→ **GIVEN DATA**:
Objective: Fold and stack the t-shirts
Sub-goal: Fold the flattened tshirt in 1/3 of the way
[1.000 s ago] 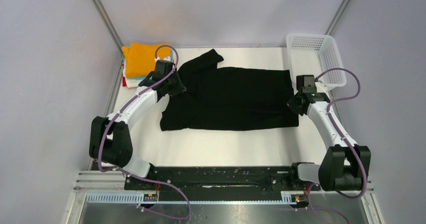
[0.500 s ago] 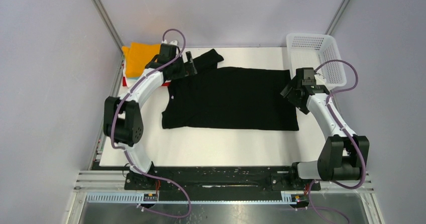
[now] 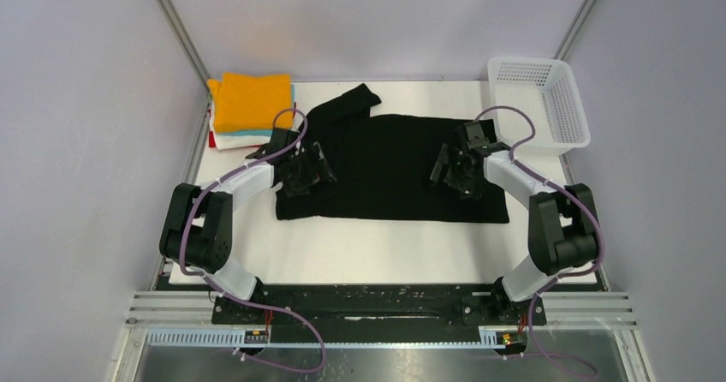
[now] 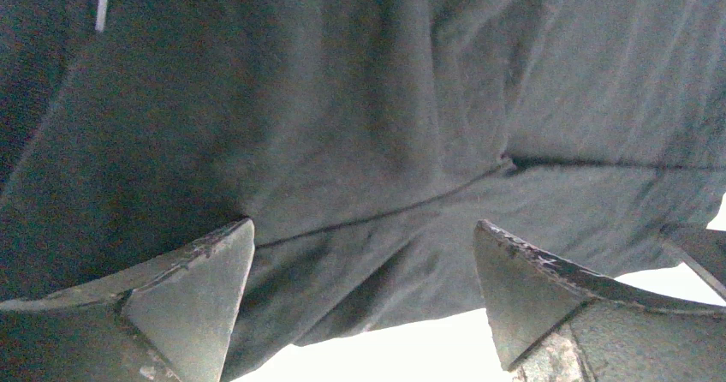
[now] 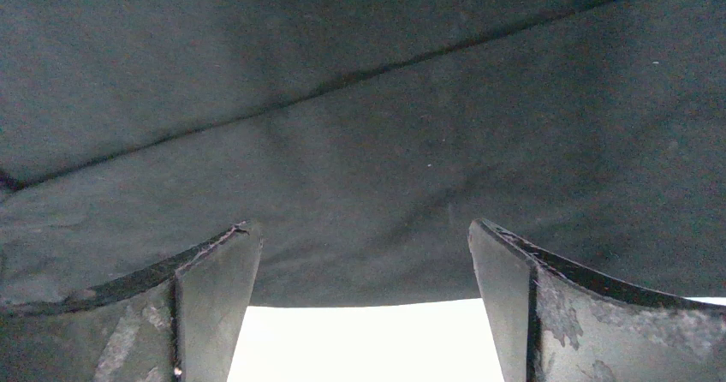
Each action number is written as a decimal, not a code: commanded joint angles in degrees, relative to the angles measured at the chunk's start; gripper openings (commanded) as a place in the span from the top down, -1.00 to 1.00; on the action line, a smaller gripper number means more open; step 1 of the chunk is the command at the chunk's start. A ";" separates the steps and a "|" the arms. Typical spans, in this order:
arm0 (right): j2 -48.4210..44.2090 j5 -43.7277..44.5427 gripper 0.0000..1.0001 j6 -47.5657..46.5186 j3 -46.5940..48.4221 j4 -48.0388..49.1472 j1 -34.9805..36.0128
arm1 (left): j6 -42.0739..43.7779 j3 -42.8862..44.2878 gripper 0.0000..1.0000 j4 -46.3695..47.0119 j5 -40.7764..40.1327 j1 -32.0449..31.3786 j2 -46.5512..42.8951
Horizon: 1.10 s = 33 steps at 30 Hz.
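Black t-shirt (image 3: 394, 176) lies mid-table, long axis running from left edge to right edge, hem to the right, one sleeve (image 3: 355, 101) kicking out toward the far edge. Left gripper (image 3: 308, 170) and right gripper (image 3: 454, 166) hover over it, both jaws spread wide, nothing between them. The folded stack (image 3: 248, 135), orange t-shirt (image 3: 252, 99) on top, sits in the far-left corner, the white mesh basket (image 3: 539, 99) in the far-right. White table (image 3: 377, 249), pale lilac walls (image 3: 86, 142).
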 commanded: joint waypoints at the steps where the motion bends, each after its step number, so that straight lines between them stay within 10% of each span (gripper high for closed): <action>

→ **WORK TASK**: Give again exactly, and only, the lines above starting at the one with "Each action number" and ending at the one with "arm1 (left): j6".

→ **OUTPUT OF THE TASK**:
Each action number is written as a decimal, not a code: commanded joint angles in degrees, relative to the angles measured at the chunk's start; gripper openings (commanded) as a place in the span from the top down, -1.00 to 1.00; on the action line, a smaller gripper number means more open; step 1 of the chunk is the command at the chunk's start. A ";" separates the steps and a "|" the arms. Typical spans, in this order:
arm0 (right): j2 -48.4210..44.2090 j5 -43.7277..44.5427 gripper 0.0000..1.0001 j6 -47.5657..46.5186 j3 -46.5940..48.4221 j4 -48.0388..49.1472 j1 -34.9805..36.0128
arm1 (left): j6 -42.0739..43.7779 j3 -42.8862..44.2878 gripper 0.0000..1.0000 j4 -46.3695..47.0119 j5 -40.7764..40.1327 j1 -32.0449..31.3786 j2 -46.5512..42.8951

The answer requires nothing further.